Leasing land to the gas industry would have allowed farmers to stay in the area, but many are now unable to make a living there, leaving their land vulnerable to developers, Wynne said. If that happens, the environmental damage from suburban features like lawn chemicals or septic tanks would be far greater than any issues caused by fracking, he said.

Despite the land owners’ protests, it’s far from clear that there are significant quantities of gas in the basin, said John Quigley, former secretary of the Department of Environmental Protection, who tried and failed to get the DRBC to do its own assessment on the question.

Quigley said he had concluded, after conversations with geologists, that there are no “appreciable or developable” reserves of gas in the Delaware Basin. If such reserves did exist, energy companies such as Hess Newfield would not have voluntarily surrendered their leases, and they would have taken the matter to court years ago, he said.

If indeed there are no significant gas reserves in the basin, then the legislation to provide compensation for land owners is just an “election year gimmick” to appease the gas industry and disgruntled landowners, while the DRBC’s move to enact a permanent fracking ban is an equivalent gesture to  appease the environmentalists, Quigley said.

“Unless someone can prove that developable gas reserves exist, it’s all a show,” he said.

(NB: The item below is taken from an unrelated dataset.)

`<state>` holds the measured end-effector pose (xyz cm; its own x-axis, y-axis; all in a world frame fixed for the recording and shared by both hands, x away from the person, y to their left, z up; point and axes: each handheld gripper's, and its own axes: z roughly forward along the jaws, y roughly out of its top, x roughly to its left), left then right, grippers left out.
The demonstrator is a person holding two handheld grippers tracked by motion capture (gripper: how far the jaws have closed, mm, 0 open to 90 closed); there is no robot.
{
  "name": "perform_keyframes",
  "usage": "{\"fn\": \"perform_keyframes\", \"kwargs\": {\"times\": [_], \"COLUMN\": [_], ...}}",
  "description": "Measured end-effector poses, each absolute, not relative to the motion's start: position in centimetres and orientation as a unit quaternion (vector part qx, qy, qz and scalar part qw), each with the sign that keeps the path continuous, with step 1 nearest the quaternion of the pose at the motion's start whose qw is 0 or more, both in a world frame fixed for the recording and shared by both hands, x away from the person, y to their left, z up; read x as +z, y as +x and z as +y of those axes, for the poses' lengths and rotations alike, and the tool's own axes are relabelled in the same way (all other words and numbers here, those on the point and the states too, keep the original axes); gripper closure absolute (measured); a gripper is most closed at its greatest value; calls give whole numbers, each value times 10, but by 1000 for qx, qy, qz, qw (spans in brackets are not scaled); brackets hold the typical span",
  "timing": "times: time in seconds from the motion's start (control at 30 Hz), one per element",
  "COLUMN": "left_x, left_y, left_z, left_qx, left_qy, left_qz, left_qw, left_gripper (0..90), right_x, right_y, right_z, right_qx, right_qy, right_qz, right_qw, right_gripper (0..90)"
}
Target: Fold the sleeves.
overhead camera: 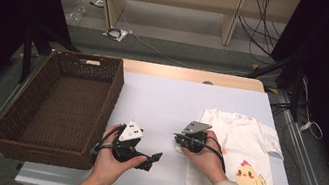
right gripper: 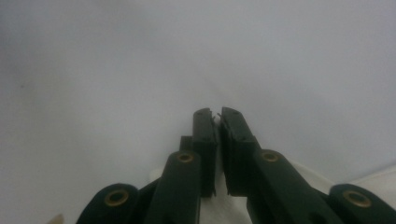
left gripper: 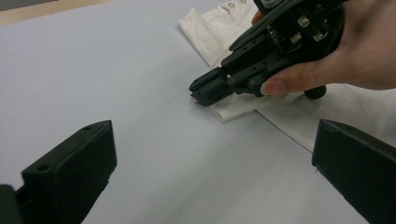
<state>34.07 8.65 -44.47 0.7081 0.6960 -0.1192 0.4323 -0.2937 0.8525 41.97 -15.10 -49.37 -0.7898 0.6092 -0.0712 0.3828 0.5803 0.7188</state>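
White baby shirt with a chick print lies flat on the right half of the bench, its left edge folded over. Right tool rests at that folded left edge with jaws pressed together; in the left gripper view its tips sit on the fold corner, but whether fabric is pinched cannot be told. Left tool hovers nearby over bare bench, jaws spread wide. Brown wicker basket stands at the left.
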Motion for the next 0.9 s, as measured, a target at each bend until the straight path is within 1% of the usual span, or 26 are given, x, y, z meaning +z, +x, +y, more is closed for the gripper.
{"fn": "perform_keyframes", "kwargs": {"times": [0.4,0.57,0.9], "left_x": [-448,-446,-445], "left_y": [341,341,341], "left_z": [85,86,86], "left_qx": [135,137,138], "left_qy": [793,791,788], "left_qz": [356,357,358], "left_qw": [475,478,481], "left_gripper": [0,0,0], "right_x": [-492,-476,-443], "right_y": [421,419,403], "right_z": [-154,-163,-194], "right_qx": [374,403,446], "right_qy": [294,295,301], "right_qz": [866,852,823], "right_qw": [153,157,183], "right_gripper": [872,872,871]}}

The Senate committee voted largely along party lines on the compensation bill. The only Democrat to vote for the bill was the committee’s minority leader, Sen. John Yudichak, who said the bill gives lawmakers a chance to consider how to compensate affected land owners.

“The legislation in no way limits the Delaware and River Basin Commission’s ability to protect the watershed by banning high volume hydraulic fracturing,” Yudichak said in a statement. The bill “simply allows the legislature to have a conversation about the very complex subject of fair compensation for owners of mineral rights that are denied access to markets because of the actions of the DRBC.”